On the other hand, light regulation hasn't exactly worked elsewhere. Wells Fargo recently paid a $1 billion fine to settle allegations of mis-selling financial products.
Nothing will change unless authorities recognize three fundamental facts about the way the system is set up now. First, the privatization of retirement savings has put too much power in the hands of unprepared citizens. In Australia as elsewhere, state and corporate pensions have been replaced, in full or part depending on the jurisdiction, by self-funded arrangements, usually encouraged by sometimes generous tax incentives.
The shift places the responsibility for planning, saving and investing on individuals. This assumes a level of financial knowledge and acumen, if only to be able to distinguish between good and bad advice. It's unlikely that most people, whatever their other expertise, possess these skills.
A lack of information creates moral hazard, placing savers who are managing significant sums of money at the mercy of financial advisers. The problem is compounded by the increasing complexity of investment choices, risks and rewards, and tax- and estate-planning considerations. Relying on the banks' fear of reputational damage to enforce good behavior has historically been a bad bet.

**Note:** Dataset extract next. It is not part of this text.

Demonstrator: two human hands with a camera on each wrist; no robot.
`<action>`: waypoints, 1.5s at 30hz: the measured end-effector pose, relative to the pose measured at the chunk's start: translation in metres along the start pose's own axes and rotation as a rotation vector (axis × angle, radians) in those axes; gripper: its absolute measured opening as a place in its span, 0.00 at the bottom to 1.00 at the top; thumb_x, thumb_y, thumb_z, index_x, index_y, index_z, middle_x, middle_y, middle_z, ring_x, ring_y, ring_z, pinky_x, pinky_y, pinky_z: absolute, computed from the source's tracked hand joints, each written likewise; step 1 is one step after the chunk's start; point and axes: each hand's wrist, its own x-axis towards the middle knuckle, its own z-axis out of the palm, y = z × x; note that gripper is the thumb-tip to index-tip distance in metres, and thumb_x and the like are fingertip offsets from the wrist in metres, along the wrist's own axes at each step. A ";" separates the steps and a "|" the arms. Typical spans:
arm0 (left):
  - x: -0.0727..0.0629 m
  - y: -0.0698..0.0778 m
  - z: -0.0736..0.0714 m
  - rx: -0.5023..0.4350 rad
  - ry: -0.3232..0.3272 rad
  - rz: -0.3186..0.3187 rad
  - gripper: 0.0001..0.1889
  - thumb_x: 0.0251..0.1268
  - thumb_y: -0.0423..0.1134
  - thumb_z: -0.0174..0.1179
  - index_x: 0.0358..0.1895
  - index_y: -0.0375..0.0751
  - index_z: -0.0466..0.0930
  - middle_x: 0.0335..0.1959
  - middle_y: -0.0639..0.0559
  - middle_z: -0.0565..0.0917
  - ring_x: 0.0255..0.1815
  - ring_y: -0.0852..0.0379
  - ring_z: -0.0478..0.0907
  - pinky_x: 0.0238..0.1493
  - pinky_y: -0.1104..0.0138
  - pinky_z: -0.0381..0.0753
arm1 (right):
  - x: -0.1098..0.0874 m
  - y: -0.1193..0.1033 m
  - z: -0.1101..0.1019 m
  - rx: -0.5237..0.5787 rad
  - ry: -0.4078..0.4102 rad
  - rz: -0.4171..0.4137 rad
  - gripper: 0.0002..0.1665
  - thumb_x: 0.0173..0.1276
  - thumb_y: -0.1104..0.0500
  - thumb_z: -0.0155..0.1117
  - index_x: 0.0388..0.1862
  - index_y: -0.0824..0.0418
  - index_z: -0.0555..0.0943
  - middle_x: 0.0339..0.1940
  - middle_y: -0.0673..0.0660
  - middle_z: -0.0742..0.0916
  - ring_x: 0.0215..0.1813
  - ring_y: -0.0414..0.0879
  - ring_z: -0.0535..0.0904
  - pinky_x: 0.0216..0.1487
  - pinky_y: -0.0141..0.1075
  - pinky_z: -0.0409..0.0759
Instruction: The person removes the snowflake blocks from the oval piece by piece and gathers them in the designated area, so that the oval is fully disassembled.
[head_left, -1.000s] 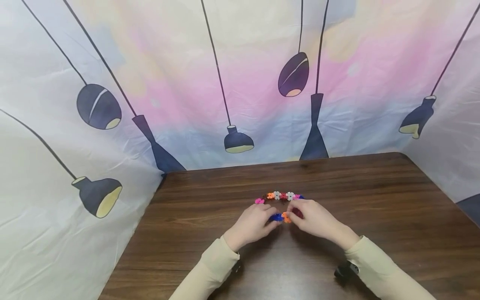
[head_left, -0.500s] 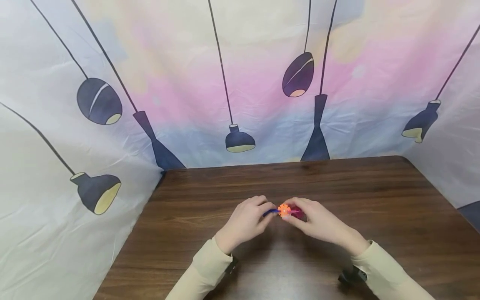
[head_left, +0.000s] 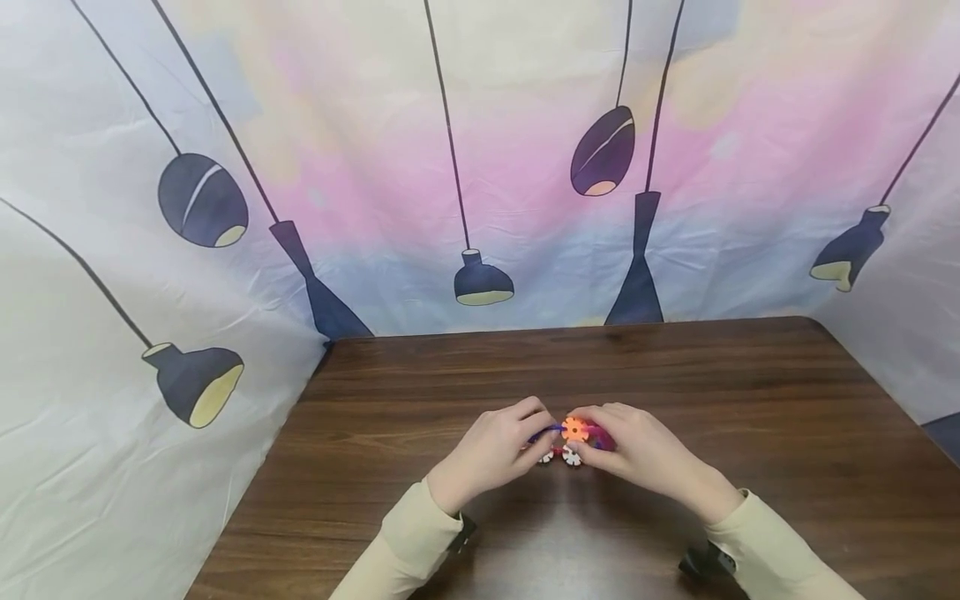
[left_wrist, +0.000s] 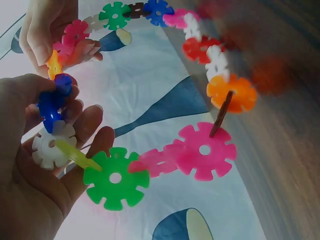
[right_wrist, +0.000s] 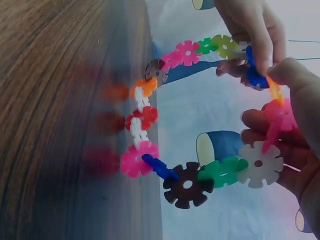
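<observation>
A loop of notched plastic snowflake discs hangs between my two hands, its far side close to the table in the wrist views. My left hand pinches a blue snowflake disc between thumb and fingers. From the other side, my right hand grips an orange snowflake disc, whose edge meets the blue one. Pink discs run on past the right fingers. Beside the left fingers, a white disc leads to a yellow and a green disc. In the head view, the hands hide much of the loop.
Below the hands spreads a dark wood-grain table. A cloth backdrop printed with hanging lamps rises behind it and along both sides. Dark wrist devices sit under the pale sleeves.
The far side of the loop showed beyond the hands one second ago; now white discs show below the orange one. The orange disc has turned its face to the head camera. Both hands stay close together.
</observation>
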 end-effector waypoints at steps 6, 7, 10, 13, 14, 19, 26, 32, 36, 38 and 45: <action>0.001 0.000 -0.004 -0.016 0.000 0.036 0.04 0.71 0.38 0.62 0.41 0.44 0.85 0.37 0.56 0.79 0.23 0.70 0.72 0.27 0.82 0.70 | -0.001 0.000 0.000 0.020 0.050 -0.060 0.20 0.65 0.49 0.73 0.51 0.58 0.84 0.38 0.49 0.88 0.33 0.33 0.76 0.33 0.26 0.76; 0.001 0.000 -0.004 -0.019 0.001 0.040 0.04 0.71 0.38 0.62 0.40 0.44 0.85 0.37 0.57 0.79 0.23 0.69 0.72 0.27 0.82 0.70 | -0.001 0.000 0.000 0.021 0.056 -0.066 0.20 0.66 0.48 0.72 0.50 0.59 0.84 0.38 0.49 0.87 0.33 0.33 0.75 0.32 0.26 0.76; 0.001 0.000 -0.005 -0.027 0.006 0.053 0.03 0.71 0.37 0.62 0.39 0.44 0.85 0.36 0.57 0.78 0.23 0.70 0.71 0.27 0.82 0.70 | -0.001 -0.002 0.000 0.018 0.064 -0.078 0.20 0.67 0.48 0.71 0.50 0.59 0.84 0.36 0.49 0.87 0.32 0.33 0.74 0.31 0.24 0.74; 0.001 0.000 -0.006 -0.028 0.010 0.068 0.03 0.71 0.37 0.62 0.38 0.44 0.84 0.35 0.57 0.78 0.23 0.70 0.70 0.27 0.82 0.70 | -0.001 -0.003 0.000 0.016 0.075 -0.087 0.19 0.66 0.49 0.72 0.49 0.60 0.84 0.35 0.49 0.87 0.31 0.32 0.73 0.30 0.23 0.73; 0.001 0.001 -0.007 -0.028 0.011 0.071 0.03 0.71 0.37 0.62 0.38 0.44 0.84 0.35 0.57 0.78 0.23 0.70 0.70 0.27 0.82 0.69 | -0.001 -0.003 0.001 0.018 0.080 -0.089 0.19 0.66 0.49 0.72 0.49 0.59 0.84 0.34 0.48 0.86 0.30 0.32 0.72 0.30 0.23 0.73; 0.001 0.003 -0.008 -0.043 -0.003 0.076 0.03 0.67 0.37 0.64 0.38 0.43 0.84 0.32 0.56 0.78 0.21 0.70 0.68 0.25 0.84 0.66 | -0.002 -0.004 0.002 0.048 0.088 -0.088 0.17 0.65 0.50 0.72 0.47 0.57 0.83 0.32 0.46 0.85 0.29 0.31 0.71 0.29 0.22 0.71; -0.002 0.005 -0.008 -0.069 -0.016 0.084 0.03 0.66 0.36 0.62 0.36 0.42 0.84 0.31 0.55 0.77 0.20 0.70 0.67 0.25 0.85 0.65 | -0.005 -0.006 0.005 0.099 0.078 -0.099 0.16 0.70 0.47 0.66 0.46 0.57 0.83 0.30 0.43 0.83 0.28 0.29 0.69 0.28 0.20 0.69; -0.003 0.004 -0.009 -0.111 -0.030 0.077 0.02 0.65 0.35 0.62 0.36 0.41 0.83 0.31 0.54 0.78 0.21 0.70 0.67 0.27 0.85 0.66 | -0.003 -0.006 0.005 0.127 0.077 -0.127 0.17 0.73 0.46 0.64 0.46 0.58 0.82 0.29 0.43 0.82 0.27 0.29 0.69 0.27 0.19 0.69; -0.003 0.003 -0.010 -0.132 -0.046 0.077 0.02 0.66 0.36 0.64 0.36 0.41 0.83 0.31 0.53 0.78 0.21 0.70 0.67 0.27 0.86 0.66 | -0.002 -0.006 0.004 0.151 0.070 -0.138 0.16 0.73 0.47 0.65 0.47 0.58 0.82 0.30 0.43 0.82 0.28 0.29 0.70 0.27 0.18 0.70; -0.003 0.004 -0.010 -0.137 -0.052 0.077 0.03 0.67 0.36 0.64 0.36 0.41 0.83 0.31 0.52 0.78 0.21 0.70 0.67 0.27 0.86 0.66 | -0.001 -0.006 0.003 0.164 0.065 -0.139 0.15 0.73 0.48 0.65 0.47 0.58 0.82 0.30 0.44 0.82 0.28 0.29 0.71 0.27 0.19 0.70; -0.001 0.004 -0.013 -0.127 -0.036 0.080 0.05 0.69 0.37 0.65 0.35 0.41 0.82 0.29 0.53 0.77 0.21 0.70 0.66 0.27 0.85 0.66 | 0.000 -0.004 0.002 0.163 0.084 -0.146 0.14 0.72 0.49 0.66 0.47 0.58 0.82 0.32 0.45 0.84 0.29 0.30 0.74 0.29 0.20 0.73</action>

Second, ordinary investors are unwilling to pay for advice — or at least, to pay enough for the kind of service and expertise they require. Financial advisers are thus reluctant to move to a fee-for-advice model, as it may reduce earnings. Instead they rely on sellers of financial products to pay them upfront or through a trailing commission, in return for promoting their products.
Third, too many clients are unwilling to accept good advice. Many investors have an unrealistic expectation of returns and frequently underestimate risks, making investment choices which are inappropriate to their circumstances. This reflects not just their lack of financial sophistication but peer pressure, where neighbor Jones always seems to have higher returns. Stagnant incomes and rising living costs mean that higher returns are sought to compensate for inadequate savings rates. Ultimately, nothing can save an investor seeking to get rich quickly.
These issues are embedded in the design of the retirement saving systems increasingly mandated by governments around the world. Reverting back to a system of state or company pensions is impossible at this point. Imposing strict regulations would create a negative feedback loop, with banks facing higher costs then looking to recoup those costs surreptitiously from clients.
Regulators could think about treating financial institutions more like utilities, with an agreed rate of return on capital. Banks would only charge set fees and wouldn't be entitled to compensation from the manufacturers of financial products. This would reduce their ability to use linked advisers to sell profitable investment products, which has become central to increasing market share in the investment management business. But, of course, banks would resist. They may even stop offering financial-planning services and move into other, less-regulated areas. This is one problem without a neat, ratings-ready conclusion.